Saturday, August 24, 2013

Amerish English

DSCN3881

JavaScript is the local puppet master, 
in communication with 
a netherworld of cloud based Servers.

HTTP and JSON 
keep the AJAX alive 
as Clients push their shopping carts
or whatever.

Old myths lay just beneath the surface. 

The dragon, atop a treasure trove:
our Python coiled among memory stones, 
latter day oracles,
each full of juicy secrets, 
some authentication required.

I was arguing with Steve and Patrick at Mulligan's the other day, that HTML is in the province of the English teacher, grammar teacher, elementary school language skills teacher.  It's not "computer science" or a "computer language", it's more punctuation, like semi-colons 'n $%&, plus with some auxiliary grammar, the XML concepts (or, as I explained to Uncle Bill SGML concepts, from Boeing).

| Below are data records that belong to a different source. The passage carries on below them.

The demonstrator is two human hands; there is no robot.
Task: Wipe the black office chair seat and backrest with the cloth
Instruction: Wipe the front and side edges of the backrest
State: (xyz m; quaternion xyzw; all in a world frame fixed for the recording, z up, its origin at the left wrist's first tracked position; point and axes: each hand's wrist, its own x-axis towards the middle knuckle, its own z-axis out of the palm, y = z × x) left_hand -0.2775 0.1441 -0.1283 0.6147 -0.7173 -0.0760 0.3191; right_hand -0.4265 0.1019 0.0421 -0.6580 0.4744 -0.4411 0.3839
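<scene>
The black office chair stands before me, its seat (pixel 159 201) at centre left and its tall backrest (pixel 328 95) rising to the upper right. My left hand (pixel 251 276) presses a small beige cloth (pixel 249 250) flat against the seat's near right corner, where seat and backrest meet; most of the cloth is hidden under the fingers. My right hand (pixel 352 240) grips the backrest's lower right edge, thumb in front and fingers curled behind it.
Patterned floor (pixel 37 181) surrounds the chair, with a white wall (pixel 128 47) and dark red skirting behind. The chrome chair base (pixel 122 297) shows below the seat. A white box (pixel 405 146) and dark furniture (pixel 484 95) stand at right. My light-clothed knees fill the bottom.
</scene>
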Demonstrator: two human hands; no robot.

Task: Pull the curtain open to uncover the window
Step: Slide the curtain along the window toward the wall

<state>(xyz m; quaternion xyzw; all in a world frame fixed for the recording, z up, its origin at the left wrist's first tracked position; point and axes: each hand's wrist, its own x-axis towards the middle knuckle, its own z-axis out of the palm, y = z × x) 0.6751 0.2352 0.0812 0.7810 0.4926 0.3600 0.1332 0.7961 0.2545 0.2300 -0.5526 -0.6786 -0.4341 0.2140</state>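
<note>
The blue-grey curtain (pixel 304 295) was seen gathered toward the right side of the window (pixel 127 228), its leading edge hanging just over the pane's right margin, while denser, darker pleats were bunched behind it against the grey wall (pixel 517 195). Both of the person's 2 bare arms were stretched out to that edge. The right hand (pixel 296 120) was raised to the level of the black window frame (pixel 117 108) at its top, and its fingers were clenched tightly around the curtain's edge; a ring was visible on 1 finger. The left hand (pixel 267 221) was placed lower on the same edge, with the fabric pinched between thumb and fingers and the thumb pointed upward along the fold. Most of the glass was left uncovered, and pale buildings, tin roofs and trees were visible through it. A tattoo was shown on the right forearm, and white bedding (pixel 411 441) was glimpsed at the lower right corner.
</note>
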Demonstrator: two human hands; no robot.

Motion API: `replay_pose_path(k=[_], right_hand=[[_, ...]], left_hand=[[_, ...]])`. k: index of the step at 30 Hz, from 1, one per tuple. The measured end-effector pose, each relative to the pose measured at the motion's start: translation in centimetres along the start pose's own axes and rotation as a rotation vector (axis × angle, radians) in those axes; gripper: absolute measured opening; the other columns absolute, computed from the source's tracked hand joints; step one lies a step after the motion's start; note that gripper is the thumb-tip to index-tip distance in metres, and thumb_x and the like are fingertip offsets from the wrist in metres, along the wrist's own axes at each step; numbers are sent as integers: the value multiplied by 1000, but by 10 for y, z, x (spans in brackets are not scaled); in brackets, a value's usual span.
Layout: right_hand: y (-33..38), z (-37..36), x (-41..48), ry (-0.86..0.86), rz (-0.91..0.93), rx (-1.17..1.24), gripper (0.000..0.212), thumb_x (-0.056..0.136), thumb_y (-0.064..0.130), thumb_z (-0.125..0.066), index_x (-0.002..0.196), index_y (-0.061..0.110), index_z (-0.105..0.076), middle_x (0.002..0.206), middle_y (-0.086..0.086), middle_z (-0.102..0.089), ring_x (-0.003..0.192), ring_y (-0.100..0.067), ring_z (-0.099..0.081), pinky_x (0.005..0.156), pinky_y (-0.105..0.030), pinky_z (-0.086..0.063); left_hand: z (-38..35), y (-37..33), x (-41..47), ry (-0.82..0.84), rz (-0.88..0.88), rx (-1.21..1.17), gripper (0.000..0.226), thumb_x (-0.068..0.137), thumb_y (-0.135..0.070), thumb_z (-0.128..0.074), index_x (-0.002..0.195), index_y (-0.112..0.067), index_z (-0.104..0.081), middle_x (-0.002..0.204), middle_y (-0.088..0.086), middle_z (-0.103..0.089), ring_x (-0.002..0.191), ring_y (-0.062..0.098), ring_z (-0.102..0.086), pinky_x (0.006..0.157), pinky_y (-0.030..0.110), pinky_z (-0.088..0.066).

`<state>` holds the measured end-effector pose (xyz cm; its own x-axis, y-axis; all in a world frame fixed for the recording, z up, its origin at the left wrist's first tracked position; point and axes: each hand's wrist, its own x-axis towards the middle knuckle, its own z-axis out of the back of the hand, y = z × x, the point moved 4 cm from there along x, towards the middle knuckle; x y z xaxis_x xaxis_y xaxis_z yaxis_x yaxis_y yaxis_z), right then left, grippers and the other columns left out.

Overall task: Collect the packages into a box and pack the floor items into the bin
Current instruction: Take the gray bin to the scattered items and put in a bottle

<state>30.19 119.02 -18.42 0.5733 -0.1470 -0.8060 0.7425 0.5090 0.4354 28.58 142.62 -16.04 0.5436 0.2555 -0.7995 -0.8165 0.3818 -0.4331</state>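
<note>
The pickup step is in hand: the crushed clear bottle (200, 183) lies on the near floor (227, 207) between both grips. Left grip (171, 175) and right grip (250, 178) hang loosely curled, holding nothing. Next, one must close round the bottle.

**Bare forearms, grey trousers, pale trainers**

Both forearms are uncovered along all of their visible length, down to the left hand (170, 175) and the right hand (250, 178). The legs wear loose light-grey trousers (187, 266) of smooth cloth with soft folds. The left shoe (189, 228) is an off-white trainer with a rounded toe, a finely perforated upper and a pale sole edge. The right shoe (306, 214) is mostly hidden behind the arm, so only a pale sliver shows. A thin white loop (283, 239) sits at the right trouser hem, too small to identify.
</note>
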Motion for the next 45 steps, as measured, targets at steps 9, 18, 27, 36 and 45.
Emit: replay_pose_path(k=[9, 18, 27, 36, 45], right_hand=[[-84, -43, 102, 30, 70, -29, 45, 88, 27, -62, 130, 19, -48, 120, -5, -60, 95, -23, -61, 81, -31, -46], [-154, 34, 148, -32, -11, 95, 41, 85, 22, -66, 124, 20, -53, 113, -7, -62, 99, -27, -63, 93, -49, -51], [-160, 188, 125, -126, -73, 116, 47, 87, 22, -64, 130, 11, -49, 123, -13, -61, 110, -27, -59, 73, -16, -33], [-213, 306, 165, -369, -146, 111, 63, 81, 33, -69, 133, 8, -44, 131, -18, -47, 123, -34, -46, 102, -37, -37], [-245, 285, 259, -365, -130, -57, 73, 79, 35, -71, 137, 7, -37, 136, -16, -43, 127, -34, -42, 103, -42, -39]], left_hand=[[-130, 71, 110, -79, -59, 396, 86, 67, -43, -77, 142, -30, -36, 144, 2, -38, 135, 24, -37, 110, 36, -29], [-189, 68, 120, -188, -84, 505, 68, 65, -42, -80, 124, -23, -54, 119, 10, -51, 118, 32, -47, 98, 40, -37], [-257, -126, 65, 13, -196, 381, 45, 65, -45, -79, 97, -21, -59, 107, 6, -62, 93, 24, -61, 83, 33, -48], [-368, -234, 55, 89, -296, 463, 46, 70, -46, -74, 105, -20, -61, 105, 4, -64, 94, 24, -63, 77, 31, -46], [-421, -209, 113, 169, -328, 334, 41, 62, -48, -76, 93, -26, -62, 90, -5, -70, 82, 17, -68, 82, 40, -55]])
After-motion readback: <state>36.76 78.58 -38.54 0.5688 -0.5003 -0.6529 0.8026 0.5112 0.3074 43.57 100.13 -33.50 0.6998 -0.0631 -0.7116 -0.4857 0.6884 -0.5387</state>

Patrick shot back that software gets between conventional writing skills and all this machine-oriented stuff, so mastery of HTML is not a prerequisite for mastery of English, that boundary still stands.  My thoughts went back to Gene Fowler's thesis, that Amerish (as distinct from English) did include XML grammars (one could say) much as the Roman language included outlines, argument templates, formats.  A meta-grammar if you will (this was Steve's point).

Assuming Gene has a genuine leading here, lets explore moving move of this HTML stuff into both literature and theater.  For one, you have the Document Object Model (the DOM), which you may think of as an XML outline and a puppet, a segmented floppy thing controlled by strings (or controller).  JavaScript makes the DOM "laugh and play".  You write scripts for JavaScript or you could say JavaScript is but scripts, much as English contains (is, gives form to) what we might call "scenarios" (an overlapping feature with Synergetics, another language, that has those too).

You don't want your JavaScript-controlled client-facing environment to get bogged down or bottle necked owing to not enough attention from the server.  A poorly designed web framework makes the browser wait for updates that could just as well be handled within the browser by JavaScript.  The server gets bombarded by minutiae that could have been handled locally, and so service for everyone bogs down.  "One server per many clients" is the expected geometry here, and the devil is in the details of how that's managed.

If there's no zip code but one is required, or if the puzzle question is not solved (correctly or incorrectly), then lets not go running off to the server half-cocked.  Have all your papers in order before reaching the server's desk, don't be fumbling through your bottomless purse for that elusive passport.  Servers need to move quickly, not sit there grinding away pointing out exceptions, empty blanks, missing data.  The client side should have handled that stuff.  First get the blanks filled, then send only completed forms to the server for transaction processing.

Think of court life in the age of monarchs and needing the King's clock cycles to settle some dispute or obtain permission to build some facility (approval, denial... whatever).  You queue for the King for days and days, bribing the right officials, and some wrong ones, and when you finally do meet the King you realize vital facts are missing from your story, facts that could have been discovered and provided in the time intervening, if only there had been the proper form (template), a list of minutiae that might arise.  If you're thinking lawyers and JavaScript have something in common, as to their role in workflow governance, you may have something there.

Python is happy to delegate that which can be or has been covered.  Widget tool kits and web browsers were and are doing fine without having their guts be in Python.  Google App Engine got outfitted from the inside (I used it for an I Ching application), and novel ways of configuring the back end (e.g. Heroku) kept adding to Python's power on the server side.  As a mediator between SQL engines and HTML, Python was an early "P language" as in the classic "LAMP stack" (Linux, Apache, MySQL, a P-language: PHP, Python or Perl).  So letting JavaScript manage the DOM has always seemed quite natural.  Talk to JavaScript with JSON and everything's smooth.

This was a literature class, not a computer science class.  The "tabla rasa" or "blank canvas" of our day is the web page.  That's where most writing now appears, even when published in hard copy on demand.  Gene had a point about the final repository being more XML-like at the roots, not necessarily applied "later".  The structure and logic of the document requires the DOM to express and define itself.  To argue these are the skills of human language writers, not just machines, is not the huge uphill battle it once was.  "Amerish" (a-MER-ish) is taking shape.

Postscript:  Adobe's PDF format or Portable Document Format is another DOM with its own controller language.  Although servers may create PDFs on the fly and serve them to browsers, PDF has not taken off as an alternative to HTML + CSS + JavaScript.  They each fill their own niche.  PDF remains under-appreciated for its ability to contain embedded media such as videos, as well as internal hyperlinks.